彼は言ったこと以外にも、何か考えているようだった。
「姫、心配はないと思います。自分も雑魚を片付けたらアイツに加勢するんで。」
風に栗色の髪をなびかせながら、考え込んでいるような表情のフィオナを見たアスロは、安心させるようにそう言った。頭のギブロアの強さが得体の知れない以上、セウルドが勝てるのかがフィオナにとっては不安であった。
「姫、障壁魔法は使えますか??」
「一応修得しているわ。」
「まぁそれなら心配ありませんね。自分が全力で護ります。」
今のフィオナにとって、アスロの「絶対的な護る力」が一番の頼りだった。王国内部で騎士たちを圧倒した姿や、森林都市で歴戦の強者であるセウルドにも引けをとらなかったことがそう物語っている。

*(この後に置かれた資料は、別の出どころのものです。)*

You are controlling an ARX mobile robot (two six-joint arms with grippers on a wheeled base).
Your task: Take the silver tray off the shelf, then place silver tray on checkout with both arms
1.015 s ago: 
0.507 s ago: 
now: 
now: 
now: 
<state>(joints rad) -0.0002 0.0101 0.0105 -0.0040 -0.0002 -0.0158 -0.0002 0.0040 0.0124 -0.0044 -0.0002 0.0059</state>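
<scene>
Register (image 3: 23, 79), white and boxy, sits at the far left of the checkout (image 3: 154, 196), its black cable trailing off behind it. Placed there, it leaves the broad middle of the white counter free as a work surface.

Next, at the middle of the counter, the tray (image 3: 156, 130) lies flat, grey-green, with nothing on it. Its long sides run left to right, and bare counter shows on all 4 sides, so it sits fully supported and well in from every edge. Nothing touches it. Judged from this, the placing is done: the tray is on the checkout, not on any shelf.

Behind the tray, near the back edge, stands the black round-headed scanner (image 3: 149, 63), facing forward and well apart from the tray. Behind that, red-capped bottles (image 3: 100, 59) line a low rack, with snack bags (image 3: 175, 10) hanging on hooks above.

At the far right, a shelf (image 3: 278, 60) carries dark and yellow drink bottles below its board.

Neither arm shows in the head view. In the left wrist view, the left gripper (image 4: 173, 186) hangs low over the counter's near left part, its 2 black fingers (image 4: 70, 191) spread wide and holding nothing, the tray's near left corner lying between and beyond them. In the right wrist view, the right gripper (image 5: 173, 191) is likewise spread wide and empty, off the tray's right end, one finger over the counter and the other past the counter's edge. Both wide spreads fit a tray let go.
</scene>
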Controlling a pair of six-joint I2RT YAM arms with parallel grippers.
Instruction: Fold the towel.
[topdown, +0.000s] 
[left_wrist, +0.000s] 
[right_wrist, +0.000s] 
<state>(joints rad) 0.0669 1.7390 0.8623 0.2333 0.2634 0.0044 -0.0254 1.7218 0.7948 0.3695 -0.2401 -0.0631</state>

三人は盗賊団の根城へと北上していき、次第に不穏な雰囲気に包まれていく。……犯罪者の魔力は、このような周囲の空気の質を変化させていくのも秘めていて、上位の魔法を扱う魔法騎士ならば、それを探知することが可能である。三人が足を進めていると、かすかに雪があるこの山岳地帯に一際目立つ小屋が見えてきた。小屋そのものは対して普通の木造小屋であるが、その周辺は掘られたような跡があり、地下に空間が広がっていると推測できる広さである。
「あの辺りかなり怪しいぞ。不穏なオーラも感じるしな。」
「うん、小屋に見張りが二人、地下に十数人いるわ。」
朱色の眼を発動させながらフィオナが言ったとき、セウルドの拳がグッと握りしめられたのをアスロは見ていた。
その力の入りようを、彼はしばらく覚えていた。